Fission track dating

From Wikipedia, the free encyclopedia

Fission track dating is a radiometric dating technique based on analyses of the damage trails, or tracks, left by fission fragments in certain uranium bearing minerals and glasses. Uranium-238 undergoes spontaneous fission decay at a known rate. The fragments emitted by this fission process leave trails of damage in the crystal structure of the minerals enclosing the uranium. Etching of polished surfaces of these minerals reveals the spontaneous fission tracks for counting by optical microscopic means. The number of tracks correlates directly with the age of the sample and the uranium content. To determine the uranium content the sample is annealed by heating and exposed to a barrage of thermal neutrons. The neutron bombardment produces an induced fission of the uranium-235 in the sample and the resulting new induced tracks are used to determine the uranium content of the sample as the U-235:U-238 ratio is well known. Alternatively, a uranium-free piece of mica, the external detector, is attached to the sample and both sample and mica are exposed to a barrage of thermal neutrons. The resulting induced fission of the uranium-235 in the sample creates new induced track in the external detector, which are revealed by etching. The ratio of spontaneous tracks to induced tracks is proportional to the age.

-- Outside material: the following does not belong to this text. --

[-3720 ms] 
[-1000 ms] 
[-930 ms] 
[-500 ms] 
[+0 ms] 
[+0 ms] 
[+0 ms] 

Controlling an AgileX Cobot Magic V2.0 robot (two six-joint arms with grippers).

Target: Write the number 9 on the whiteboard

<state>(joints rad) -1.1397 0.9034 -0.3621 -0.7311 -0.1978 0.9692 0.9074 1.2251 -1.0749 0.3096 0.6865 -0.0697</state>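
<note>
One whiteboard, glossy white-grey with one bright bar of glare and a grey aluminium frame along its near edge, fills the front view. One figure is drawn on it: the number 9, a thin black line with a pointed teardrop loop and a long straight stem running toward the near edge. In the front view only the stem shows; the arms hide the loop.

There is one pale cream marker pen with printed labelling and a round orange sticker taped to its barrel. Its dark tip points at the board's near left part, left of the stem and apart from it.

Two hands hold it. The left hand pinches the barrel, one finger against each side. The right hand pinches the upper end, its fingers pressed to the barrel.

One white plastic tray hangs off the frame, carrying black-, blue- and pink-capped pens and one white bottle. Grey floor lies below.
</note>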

Apatite, sphene, zircon, micas and volcanic glass typically contain enough uranium to be useful in dating samples of relatively young age (Mesozoic and Cenozoic) and are the materials most useful for this technique. Additionally low-uranium epidotes and garnets may be used for very old samples (Paleozoic to Precambrian). Because heating of the sample above about 70 to 120 °C (for apatite - higher temperatures for other minerals) causes the fission damage tracks to heal over or anneal, the technique is useful for dating the most recent cooling event in the history of the sample. This most recent cooling event obviously may not coincide with the actual formation age of the mineral involved. This resetting of the clock can be used to investigate the thermal history of basin sediments, kilometer-scale exhumation caused by tectonism and erosion, low temperature metamorphic events, and geothermal vein formation.

The fission track method has also been used to date archaeological sites and artifacts. It was used to confirm the potassium-argon dates for the deposits at Olduvai Gorge.